## Exercise goal
Your job is to set down the stretch of entries that opens with the line containing "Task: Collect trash" and closes with the line containing "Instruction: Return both". Keep both end lines, copy each exactly, and add nothing.

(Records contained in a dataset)
──────────────────────────────

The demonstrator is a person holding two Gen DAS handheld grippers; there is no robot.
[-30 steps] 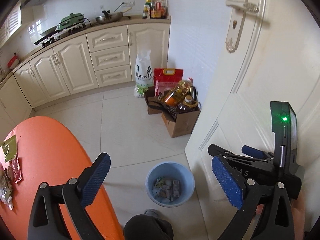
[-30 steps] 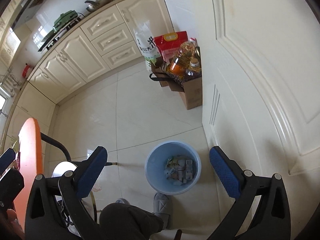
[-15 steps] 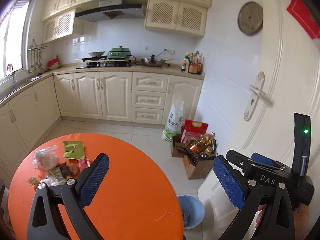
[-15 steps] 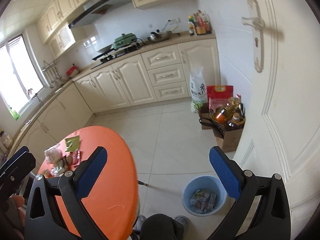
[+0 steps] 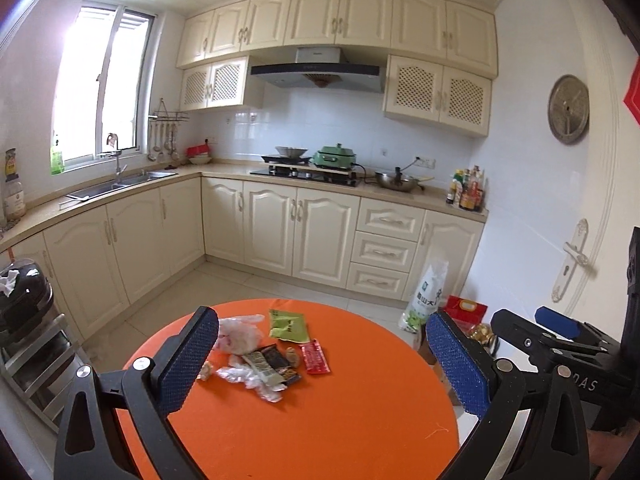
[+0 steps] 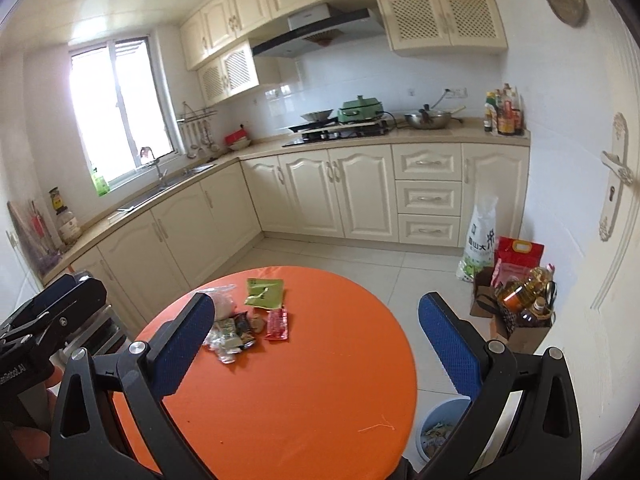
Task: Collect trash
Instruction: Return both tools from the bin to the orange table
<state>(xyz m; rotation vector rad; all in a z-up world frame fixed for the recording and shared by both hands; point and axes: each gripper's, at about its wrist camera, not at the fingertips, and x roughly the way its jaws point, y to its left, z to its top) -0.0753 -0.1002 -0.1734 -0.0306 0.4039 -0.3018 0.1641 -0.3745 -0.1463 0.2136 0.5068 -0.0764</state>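
Note:
A round orange table point(image 5: 320, 412) point(image 6: 312, 384) carries a small heap of trash at its far left: a green packet point(image 5: 289, 325) point(image 6: 265, 293), a red wrapper point(image 5: 315, 357) point(image 6: 277, 323), dark snack wrappers point(image 5: 276, 362) point(image 6: 240, 330) and crumpled clear plastic point(image 5: 240, 334) point(image 6: 222, 302). My left gripper point(image 5: 320, 364) hovers open above the table's near side, empty. My right gripper point(image 6: 316, 344) is open and empty too, held over the table. A light blue bin point(image 6: 436, 432) holding scraps stands on the floor at the table's right edge, half hidden by a finger.
Cream cabinets and a counter with a stove point(image 5: 308, 172) line the back wall. A rice sack point(image 6: 480, 240), a red bag point(image 6: 518, 254) and a cardboard box of oil bottles point(image 6: 520, 312) stand by the white door point(image 6: 600, 240). A metal rack point(image 5: 28, 344) stands left of the table.
Both grippers have tilted up from the blue bin on the floor to face the orange table and the trash heap. Both stayed open and empty.

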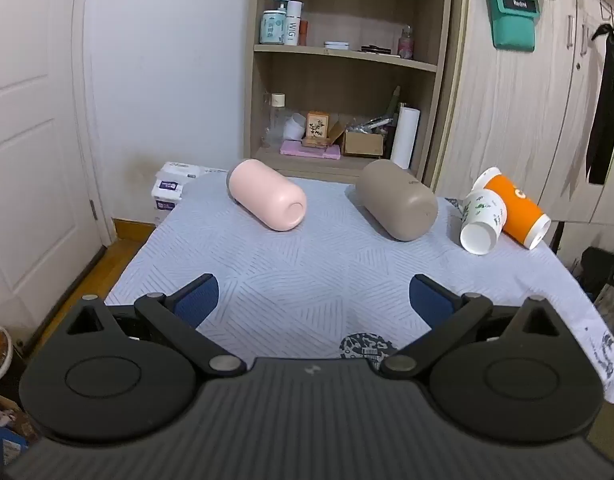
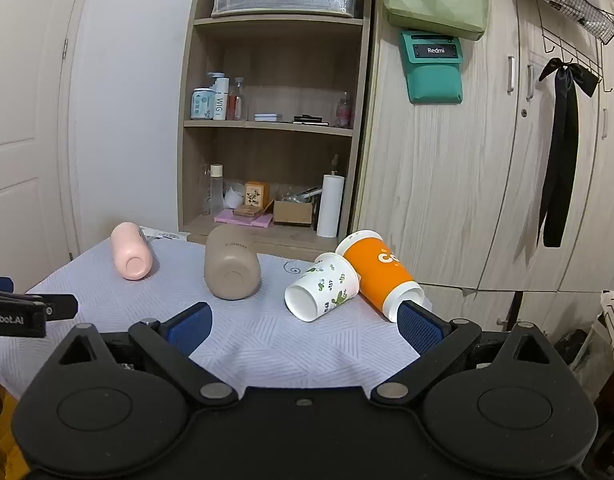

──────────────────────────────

## Solution below
Task: Collect trash
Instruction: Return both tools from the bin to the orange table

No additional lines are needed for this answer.